Will you quote precisely the lines that run from the top of the material below to the line containing "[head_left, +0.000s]", both ends included?
*** Recorded data
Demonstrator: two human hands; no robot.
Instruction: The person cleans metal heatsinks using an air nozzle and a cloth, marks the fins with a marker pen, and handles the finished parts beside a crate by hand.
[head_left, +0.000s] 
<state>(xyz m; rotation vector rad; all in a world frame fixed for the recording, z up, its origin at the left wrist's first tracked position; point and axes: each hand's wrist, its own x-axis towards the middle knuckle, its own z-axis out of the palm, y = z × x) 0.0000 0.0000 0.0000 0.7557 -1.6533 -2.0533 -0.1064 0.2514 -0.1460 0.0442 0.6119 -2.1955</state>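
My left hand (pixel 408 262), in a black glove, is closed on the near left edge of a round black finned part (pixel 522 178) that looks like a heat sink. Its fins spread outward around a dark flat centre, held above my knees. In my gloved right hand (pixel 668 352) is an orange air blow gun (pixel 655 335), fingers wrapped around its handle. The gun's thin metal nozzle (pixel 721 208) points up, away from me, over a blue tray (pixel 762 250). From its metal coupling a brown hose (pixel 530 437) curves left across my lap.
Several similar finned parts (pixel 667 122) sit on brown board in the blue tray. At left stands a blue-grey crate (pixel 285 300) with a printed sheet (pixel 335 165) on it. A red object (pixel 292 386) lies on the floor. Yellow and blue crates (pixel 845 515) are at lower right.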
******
> **Answer to this problem**:
Demonstrator: two human hands; no robot.
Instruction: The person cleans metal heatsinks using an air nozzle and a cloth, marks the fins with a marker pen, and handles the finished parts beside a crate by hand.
[head_left, +0.000s] 

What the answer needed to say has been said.